Il était difficile de trouver un argument à répondre à cela. Elle aurait pu lui donner cette lettre, mais cette dernière phrase à propos d’elle la gênait. Elle usa de sa supériorité, se moquant d’avoir l’air de faire un caprice.

— Non, je n’ai pas envie.

C’est à cet instant qu’une sonnerie fit sursauter Hyuna. Elle se retourna en direction du bruit, le téléphone que lui avait offert Haïja recevait un appel. Il n’y eut pas un seul follicule pileux sur son corps qui resta statique.

— Habille-toi, petit oiseau. Habille-toi immédiatement.

Jayu ne lui demanda pas de répéter. Il se leva de sa chaise précipitamment et courut se vêtir, tandis qu’elle décrochait. Elle inspira, souffla.

— Allô.

— Allô, Hyuna, écoute, je suis désolée. Il fallait que je leur dise quelque chose. Ils allaient me faire du mal.

— Quoi ?

— Je leur ai dit que tu étais au parc Game-Play. Je ne pouvais pas mentir… Ils auraient vérifié que l’information était bonne. Ils auraient vérifié et ils me l’auraient fait payer. Je ne suis pas courageuse… Je suis désolée, mais quand on me touche… Je suis désolée. Hyuna, il faut que tu partes.

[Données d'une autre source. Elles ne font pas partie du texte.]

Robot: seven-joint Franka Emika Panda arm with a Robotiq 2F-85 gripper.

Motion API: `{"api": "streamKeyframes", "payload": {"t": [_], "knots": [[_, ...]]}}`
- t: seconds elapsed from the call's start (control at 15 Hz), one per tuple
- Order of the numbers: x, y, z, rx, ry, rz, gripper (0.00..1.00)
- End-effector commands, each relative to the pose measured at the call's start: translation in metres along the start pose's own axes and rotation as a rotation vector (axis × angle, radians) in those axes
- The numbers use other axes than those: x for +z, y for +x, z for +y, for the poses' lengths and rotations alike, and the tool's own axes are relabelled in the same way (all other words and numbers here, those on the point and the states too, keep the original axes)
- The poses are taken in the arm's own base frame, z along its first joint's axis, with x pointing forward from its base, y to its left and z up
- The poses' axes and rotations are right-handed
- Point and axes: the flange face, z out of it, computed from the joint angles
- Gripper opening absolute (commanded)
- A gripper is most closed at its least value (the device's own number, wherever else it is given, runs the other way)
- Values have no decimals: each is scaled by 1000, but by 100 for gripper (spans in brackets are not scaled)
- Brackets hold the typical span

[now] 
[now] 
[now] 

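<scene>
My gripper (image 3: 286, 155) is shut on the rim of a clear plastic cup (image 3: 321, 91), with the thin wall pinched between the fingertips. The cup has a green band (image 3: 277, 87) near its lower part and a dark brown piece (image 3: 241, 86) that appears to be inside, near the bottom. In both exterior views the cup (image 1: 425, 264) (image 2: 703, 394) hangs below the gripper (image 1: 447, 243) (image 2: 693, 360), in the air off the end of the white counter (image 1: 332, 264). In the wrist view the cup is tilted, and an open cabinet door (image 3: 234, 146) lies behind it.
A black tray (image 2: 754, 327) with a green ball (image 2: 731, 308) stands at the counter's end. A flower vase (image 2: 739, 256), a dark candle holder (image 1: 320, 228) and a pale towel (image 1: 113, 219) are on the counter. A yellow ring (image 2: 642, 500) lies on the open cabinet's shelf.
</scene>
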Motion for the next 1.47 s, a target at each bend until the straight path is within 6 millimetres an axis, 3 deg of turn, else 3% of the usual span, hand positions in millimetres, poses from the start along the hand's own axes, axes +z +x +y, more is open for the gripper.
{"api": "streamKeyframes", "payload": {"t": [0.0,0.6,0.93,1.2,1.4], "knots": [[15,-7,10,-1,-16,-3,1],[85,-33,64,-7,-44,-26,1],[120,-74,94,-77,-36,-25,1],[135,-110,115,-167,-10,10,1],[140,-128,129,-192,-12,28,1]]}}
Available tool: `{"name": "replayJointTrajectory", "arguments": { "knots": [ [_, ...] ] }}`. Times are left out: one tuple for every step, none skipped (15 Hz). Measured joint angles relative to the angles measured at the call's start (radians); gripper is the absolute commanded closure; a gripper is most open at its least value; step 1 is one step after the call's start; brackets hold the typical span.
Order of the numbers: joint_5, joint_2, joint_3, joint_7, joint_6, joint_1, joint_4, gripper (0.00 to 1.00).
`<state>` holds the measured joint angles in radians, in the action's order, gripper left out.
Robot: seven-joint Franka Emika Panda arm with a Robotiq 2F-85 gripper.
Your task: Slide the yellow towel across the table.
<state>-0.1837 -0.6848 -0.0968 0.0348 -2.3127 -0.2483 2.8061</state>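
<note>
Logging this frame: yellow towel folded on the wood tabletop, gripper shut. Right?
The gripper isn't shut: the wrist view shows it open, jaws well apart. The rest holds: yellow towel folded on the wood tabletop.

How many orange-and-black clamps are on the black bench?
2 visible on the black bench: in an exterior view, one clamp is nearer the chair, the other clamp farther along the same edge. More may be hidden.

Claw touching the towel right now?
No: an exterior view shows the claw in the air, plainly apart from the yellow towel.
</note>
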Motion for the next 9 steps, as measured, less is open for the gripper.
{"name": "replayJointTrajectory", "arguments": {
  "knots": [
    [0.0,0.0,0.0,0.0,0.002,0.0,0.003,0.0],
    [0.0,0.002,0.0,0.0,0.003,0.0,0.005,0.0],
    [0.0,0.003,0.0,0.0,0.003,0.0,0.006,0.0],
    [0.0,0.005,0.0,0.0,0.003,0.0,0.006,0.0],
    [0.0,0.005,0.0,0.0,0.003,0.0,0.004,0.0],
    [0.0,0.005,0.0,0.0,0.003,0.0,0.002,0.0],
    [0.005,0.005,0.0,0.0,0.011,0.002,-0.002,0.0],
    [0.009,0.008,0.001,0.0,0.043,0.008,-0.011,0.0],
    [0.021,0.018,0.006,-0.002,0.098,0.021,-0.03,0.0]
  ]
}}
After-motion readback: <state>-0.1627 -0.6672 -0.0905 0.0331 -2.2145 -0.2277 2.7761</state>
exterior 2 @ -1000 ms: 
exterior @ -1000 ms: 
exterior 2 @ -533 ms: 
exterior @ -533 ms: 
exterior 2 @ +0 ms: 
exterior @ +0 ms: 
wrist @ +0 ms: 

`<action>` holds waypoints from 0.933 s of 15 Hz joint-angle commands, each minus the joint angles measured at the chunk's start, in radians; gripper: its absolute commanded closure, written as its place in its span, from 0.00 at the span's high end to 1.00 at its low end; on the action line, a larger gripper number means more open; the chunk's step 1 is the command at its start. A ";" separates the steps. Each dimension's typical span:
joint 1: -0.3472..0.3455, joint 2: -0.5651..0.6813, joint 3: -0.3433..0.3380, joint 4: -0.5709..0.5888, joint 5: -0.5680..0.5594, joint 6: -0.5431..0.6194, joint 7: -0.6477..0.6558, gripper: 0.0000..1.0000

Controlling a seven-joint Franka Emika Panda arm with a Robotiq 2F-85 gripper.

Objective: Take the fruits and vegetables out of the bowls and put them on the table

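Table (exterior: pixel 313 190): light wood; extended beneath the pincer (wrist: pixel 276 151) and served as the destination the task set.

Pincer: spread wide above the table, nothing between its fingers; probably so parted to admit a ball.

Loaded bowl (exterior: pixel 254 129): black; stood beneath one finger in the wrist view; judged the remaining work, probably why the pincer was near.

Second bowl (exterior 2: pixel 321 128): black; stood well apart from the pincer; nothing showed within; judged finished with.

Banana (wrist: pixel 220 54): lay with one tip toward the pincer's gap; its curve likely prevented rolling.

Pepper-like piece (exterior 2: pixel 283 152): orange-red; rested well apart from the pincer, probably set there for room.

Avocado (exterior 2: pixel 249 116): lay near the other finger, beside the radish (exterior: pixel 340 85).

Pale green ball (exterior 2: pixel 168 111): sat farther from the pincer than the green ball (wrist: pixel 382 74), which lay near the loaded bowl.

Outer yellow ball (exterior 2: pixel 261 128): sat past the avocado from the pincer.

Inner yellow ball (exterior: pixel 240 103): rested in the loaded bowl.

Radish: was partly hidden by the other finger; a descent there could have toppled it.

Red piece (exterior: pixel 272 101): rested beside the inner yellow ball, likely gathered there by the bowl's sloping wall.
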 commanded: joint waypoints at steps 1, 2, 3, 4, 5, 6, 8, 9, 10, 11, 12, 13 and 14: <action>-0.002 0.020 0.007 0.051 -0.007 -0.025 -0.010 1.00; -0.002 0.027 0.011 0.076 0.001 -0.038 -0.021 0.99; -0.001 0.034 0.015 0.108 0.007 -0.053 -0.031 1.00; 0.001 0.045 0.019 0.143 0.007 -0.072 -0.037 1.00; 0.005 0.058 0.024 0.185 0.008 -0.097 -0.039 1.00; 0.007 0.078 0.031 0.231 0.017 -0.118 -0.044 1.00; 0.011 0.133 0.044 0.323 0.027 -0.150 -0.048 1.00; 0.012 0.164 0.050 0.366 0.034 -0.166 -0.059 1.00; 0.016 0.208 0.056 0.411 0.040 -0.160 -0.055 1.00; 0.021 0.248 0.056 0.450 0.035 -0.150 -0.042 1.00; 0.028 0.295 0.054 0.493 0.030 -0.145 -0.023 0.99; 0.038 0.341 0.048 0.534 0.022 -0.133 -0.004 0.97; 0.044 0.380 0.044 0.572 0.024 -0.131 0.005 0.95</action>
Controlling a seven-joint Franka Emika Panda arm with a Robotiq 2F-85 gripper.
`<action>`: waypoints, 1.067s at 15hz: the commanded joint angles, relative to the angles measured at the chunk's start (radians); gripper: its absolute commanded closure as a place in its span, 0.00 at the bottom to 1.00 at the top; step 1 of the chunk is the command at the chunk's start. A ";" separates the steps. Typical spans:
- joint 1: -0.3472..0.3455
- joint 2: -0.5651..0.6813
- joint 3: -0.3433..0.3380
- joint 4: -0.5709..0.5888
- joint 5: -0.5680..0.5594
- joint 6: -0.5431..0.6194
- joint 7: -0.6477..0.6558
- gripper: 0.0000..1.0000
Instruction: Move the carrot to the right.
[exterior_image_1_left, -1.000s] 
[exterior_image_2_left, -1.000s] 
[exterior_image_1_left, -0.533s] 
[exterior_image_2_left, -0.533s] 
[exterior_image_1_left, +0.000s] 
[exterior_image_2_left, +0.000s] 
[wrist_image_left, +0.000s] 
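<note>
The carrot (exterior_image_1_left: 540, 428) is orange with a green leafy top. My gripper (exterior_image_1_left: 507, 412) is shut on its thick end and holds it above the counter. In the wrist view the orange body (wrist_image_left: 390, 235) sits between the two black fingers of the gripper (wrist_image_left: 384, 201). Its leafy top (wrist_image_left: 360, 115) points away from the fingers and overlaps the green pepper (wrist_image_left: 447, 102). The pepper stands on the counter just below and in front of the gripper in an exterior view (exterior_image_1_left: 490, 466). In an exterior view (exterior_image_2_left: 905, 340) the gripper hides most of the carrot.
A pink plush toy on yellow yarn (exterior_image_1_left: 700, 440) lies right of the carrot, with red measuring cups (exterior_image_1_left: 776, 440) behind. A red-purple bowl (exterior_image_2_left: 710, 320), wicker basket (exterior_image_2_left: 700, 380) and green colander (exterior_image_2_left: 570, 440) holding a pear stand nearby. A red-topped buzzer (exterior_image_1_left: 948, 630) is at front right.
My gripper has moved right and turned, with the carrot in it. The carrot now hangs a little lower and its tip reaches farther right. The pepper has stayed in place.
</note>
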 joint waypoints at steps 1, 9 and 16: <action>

— Hum. Dis-moi ! Ils savent pour Omoni ?

— Non, je ne leur ai rien dit pour ça.

— D’accord. Je te laisse dans ce cas…

— Hyuna !

— Quoi ?

— Pardonne-moi.

— C’est rien. Je t’en veux pas. Je sais comment ils sont.

— Et…

— Quoi ?

— Bonne chance.

— Merci.

Sur ce dernier mot, elle raccrocha. Derrière elle, le gamin était déjà prêt.